Design for Horovod Based AllReduce

This document describes the design for supporting AllReduce-based distributed training based on Horovod in ElasticDL.

Motivation

We have developed elastic AllReduce based on FTlib in ElasticDL. From the benchmark report, we can find that the performance of FTlib for ResNet50 is worse than Horovod.

FTlib uses the gossip protocol to build consensus, which is not stable as described in this issue.

FTlib uses Gloo to implement elastic AllReduce because the worker process can catch the exception from Gloo and not exit if any collective communications fail. Horovod also can use Gloo as the backend. There are many small parameter tensors in the ResNet50 model. We have to launch an AllReduce operator to synchronize each tensor. It brings a lot of overhead. There are many optimizations like Tensor Fusion in Horovod to reduce the overhead. So, the performance of Horovod for ResNet50 is better than FTlib.

On the Kubernetes cluster, we usually use kubeflow/mpi-operator to submit a Horovod job. kubeflow/mpi-operator is not fault-tolerant and elastic. Horovod has supported elastic training which can scale up and down the number of workers dynamically at runtime. Elastic Horovod needs a shell script to discover worker hosts on the cluster. However, it is difficult for users to use Kubernetes API to discover worker pod hosts. What’s more, data access is a problem for data parallel training it the number of workers changes. Random sampling is a solution that may affect the training accuracy. There is a master process in ElasticDL. The master can get all worker hosts by Kubernetes API and dynamically assign data shards for workers to solve data access for elastic training. So, it is more user-friendly to run an elastic AllReduce-based training job using ElasticDL with Horovod.

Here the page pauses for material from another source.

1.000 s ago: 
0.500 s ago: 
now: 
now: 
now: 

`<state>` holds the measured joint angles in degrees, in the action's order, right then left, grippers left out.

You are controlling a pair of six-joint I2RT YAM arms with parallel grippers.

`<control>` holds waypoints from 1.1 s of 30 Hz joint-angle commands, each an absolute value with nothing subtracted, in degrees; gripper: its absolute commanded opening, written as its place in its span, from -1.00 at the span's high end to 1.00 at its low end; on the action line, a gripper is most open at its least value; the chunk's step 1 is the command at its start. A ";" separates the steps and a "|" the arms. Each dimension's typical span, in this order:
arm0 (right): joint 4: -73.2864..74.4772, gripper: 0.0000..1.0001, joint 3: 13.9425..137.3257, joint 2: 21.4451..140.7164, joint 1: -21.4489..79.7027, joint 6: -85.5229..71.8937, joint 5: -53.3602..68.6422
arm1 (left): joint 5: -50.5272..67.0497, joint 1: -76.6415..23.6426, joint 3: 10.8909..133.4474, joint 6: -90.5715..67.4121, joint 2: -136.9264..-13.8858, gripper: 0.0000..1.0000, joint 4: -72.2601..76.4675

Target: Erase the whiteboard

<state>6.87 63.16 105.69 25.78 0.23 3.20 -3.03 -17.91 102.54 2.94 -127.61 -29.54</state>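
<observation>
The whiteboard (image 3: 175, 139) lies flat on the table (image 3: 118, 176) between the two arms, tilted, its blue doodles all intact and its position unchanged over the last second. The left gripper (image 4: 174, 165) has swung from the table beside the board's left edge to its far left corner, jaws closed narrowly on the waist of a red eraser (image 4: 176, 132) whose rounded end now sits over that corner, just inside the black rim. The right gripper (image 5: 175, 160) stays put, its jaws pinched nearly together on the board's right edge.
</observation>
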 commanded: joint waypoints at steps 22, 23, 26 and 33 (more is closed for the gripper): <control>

The Worker Queries the Master for Rank to Initialize Horovod

When the job starts, the master will create a RendezvousServer, which has a KVStore. The master will query the worker status after the master uses Kubernetes API to launch worker pods. The master will set a worker host plan into the KVStore of RendezvousServer according to running workers. The host plan includes worker hosts and their assigned ranks which are required by Gloo.

import horovod
from horovod.run.http.http_server import  RendezvousServer
from horovod.runner.common.util.hosts import get_host_assignments

hosts = get_worker_hosts()

host_alloc_plan = get_host_assignments(hosts, num_proc)
global_rendezv_port = rendezvous.start()

# Set hosts into KVStore for Gloo
rendezvous.init(host_alloc_plan)

When the worker starts, it will query the master for the rank in the communication world by GRPC. Then, the master will send the rank according to the host plan. The GRPC protobuf to query ranks is

message GetRankRequest {
    int32 worker_id = 1;
}

message GetRankResponse {
    int32 rank_id = 1;
    int32 world_size = 2;
    int32 rendezvous_id = 3;
}

rpc get_comm_rank(ReportVersionRequest) returns (GetRankResponse);

After getting the rank, the worker will set HOROVOD_RANK and HOROVOD_SIZE. The the worker can call hvd.init() to initialize Horovod.

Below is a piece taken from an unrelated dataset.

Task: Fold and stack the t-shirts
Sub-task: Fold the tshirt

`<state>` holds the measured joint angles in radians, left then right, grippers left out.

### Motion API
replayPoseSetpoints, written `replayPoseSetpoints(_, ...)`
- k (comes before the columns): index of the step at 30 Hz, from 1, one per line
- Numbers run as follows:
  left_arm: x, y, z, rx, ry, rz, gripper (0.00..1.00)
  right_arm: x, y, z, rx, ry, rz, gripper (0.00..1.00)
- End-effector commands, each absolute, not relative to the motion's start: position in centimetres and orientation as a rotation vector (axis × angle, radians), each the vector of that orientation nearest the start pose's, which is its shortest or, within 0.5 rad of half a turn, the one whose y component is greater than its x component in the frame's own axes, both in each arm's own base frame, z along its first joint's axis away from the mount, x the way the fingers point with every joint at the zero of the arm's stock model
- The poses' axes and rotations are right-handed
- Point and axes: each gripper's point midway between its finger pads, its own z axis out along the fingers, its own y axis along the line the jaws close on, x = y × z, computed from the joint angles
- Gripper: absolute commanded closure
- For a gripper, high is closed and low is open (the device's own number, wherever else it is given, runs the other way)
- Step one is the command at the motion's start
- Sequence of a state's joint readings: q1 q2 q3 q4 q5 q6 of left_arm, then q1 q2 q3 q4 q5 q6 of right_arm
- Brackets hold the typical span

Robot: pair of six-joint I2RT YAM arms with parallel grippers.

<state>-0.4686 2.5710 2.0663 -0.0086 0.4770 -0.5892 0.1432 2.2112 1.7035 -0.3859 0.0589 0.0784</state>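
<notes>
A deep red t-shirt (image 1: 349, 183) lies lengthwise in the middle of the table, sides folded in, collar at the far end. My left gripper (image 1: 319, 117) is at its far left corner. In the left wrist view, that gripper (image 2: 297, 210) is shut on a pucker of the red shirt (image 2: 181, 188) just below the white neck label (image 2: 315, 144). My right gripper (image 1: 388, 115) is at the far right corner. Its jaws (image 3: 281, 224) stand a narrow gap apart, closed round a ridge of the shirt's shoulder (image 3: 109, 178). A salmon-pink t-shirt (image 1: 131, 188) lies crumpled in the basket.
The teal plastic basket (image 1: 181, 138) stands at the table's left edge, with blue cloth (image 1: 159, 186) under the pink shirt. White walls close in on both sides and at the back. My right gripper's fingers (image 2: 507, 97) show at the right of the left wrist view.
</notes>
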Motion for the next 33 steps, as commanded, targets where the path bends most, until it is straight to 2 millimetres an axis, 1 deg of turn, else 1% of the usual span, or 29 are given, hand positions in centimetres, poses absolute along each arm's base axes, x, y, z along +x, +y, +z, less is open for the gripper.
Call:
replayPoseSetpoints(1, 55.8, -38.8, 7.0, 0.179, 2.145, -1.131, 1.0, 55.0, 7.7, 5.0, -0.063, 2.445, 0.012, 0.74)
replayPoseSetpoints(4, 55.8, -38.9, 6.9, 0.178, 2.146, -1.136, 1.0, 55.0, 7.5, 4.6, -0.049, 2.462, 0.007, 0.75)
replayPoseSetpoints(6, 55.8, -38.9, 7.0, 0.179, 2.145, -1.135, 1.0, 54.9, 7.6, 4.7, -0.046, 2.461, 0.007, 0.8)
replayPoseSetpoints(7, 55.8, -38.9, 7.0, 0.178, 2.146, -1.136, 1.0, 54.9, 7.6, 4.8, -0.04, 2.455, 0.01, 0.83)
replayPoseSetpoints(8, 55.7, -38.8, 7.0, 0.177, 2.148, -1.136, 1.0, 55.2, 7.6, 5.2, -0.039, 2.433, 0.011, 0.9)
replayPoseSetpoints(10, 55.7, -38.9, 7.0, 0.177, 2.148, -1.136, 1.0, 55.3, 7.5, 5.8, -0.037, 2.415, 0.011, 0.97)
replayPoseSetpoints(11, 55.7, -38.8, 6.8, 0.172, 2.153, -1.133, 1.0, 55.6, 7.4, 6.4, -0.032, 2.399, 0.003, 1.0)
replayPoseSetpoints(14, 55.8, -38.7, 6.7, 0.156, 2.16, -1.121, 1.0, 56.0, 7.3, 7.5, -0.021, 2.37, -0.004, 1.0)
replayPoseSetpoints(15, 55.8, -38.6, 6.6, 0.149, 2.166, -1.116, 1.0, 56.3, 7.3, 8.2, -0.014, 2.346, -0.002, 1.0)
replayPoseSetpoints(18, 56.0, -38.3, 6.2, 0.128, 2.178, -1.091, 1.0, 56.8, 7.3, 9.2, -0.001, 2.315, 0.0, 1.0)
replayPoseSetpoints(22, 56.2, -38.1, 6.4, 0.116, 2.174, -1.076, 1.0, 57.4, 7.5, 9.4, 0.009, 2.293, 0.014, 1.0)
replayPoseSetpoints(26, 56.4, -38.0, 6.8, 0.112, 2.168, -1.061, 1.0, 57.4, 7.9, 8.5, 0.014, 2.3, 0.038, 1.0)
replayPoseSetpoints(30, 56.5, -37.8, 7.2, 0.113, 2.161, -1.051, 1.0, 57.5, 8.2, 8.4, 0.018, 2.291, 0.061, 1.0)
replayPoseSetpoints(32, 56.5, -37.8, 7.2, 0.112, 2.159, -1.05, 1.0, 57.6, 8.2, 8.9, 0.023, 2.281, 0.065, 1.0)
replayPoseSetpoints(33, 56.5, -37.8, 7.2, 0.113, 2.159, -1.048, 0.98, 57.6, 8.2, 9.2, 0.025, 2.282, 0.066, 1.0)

os.environ["HOROVOD_RANK"] = str(rank_id)
os.environ["HOROVOD_SIZE"] = str(size)
hvd.init()

Re-initialize Horovod When the Number of Workers Changes

To support elastic training, when the master detects the number of workers changes, it will create a new host plan according to running workers and put it in the KVStore. Then, the master will add 1 into rendezvous_id. In the Kubernetes cluster, the number of workers may change for the following reasons:

Some workers fail because of preemption.
A worker pod status becomes running.

In the first case, the Horovod AllReduce communicator will raise an exception. The worker can catch the exception and query the master for the new rank to re-initialize Horovod.

In the second case, the worker will query the master periodically. If the worker find the rendezovous_id of reponse is bigger then the current rendezvous_id, the worker will call hvd.init to re-initialize Horovod.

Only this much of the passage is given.